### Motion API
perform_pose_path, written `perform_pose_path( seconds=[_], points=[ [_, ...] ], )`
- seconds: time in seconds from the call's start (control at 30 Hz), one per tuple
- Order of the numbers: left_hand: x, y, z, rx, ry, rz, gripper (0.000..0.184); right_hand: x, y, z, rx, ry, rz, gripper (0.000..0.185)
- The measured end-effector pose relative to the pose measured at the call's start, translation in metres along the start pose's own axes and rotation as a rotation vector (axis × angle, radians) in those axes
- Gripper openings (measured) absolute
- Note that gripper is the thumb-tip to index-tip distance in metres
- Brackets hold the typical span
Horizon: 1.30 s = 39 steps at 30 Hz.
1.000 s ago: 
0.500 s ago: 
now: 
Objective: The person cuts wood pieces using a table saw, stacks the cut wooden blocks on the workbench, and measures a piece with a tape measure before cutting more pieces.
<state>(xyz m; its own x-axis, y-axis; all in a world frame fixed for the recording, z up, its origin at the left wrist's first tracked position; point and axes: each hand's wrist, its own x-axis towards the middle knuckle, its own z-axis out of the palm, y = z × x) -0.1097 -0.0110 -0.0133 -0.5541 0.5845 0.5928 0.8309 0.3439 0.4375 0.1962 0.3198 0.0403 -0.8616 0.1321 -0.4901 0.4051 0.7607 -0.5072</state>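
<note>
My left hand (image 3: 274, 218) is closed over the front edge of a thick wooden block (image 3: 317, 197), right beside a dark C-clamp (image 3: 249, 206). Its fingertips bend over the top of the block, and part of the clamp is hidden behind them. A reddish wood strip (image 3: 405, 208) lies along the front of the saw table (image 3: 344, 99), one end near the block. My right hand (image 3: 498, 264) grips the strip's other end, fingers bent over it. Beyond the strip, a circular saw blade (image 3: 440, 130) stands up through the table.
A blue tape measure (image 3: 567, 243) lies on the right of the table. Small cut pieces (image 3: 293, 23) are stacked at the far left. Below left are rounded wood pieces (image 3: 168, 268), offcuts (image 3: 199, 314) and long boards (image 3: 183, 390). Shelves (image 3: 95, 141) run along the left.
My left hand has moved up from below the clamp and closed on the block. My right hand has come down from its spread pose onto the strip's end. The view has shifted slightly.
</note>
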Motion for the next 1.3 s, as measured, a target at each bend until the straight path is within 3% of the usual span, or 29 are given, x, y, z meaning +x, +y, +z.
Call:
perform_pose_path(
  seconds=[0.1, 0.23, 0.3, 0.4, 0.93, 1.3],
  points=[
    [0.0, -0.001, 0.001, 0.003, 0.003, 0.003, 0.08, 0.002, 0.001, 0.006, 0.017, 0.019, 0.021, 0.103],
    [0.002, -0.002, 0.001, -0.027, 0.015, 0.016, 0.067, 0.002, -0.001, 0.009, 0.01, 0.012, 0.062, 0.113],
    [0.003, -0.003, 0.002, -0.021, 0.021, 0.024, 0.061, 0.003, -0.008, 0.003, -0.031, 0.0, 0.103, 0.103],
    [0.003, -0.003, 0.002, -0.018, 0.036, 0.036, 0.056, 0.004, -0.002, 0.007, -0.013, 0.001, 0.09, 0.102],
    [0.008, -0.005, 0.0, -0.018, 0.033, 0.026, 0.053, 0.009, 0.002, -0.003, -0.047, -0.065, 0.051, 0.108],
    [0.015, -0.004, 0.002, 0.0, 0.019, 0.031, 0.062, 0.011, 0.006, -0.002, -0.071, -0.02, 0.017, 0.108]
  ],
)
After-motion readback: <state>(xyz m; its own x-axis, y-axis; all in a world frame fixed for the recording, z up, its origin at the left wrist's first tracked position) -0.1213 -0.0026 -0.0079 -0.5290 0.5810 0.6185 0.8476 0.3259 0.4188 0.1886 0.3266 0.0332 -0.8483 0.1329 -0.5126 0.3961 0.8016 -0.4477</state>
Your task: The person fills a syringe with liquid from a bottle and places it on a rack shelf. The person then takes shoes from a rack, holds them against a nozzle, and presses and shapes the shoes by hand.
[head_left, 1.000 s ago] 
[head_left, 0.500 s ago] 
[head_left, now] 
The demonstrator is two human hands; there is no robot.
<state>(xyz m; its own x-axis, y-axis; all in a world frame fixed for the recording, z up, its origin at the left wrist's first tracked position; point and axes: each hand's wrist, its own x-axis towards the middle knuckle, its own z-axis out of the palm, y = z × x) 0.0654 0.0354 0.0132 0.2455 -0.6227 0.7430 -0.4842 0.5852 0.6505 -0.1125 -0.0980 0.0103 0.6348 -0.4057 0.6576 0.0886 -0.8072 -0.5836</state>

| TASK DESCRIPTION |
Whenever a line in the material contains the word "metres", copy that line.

| RESULT OF THIS EXERCISE |
- The measured end-effector pose relative to the pose measured at the call's start, translation in metres along the start pose's own axes and rotation as a rotation vector (axis × angle, radians) in those axes
- Note that gripper is the thumb-tip to index-tip distance in metres

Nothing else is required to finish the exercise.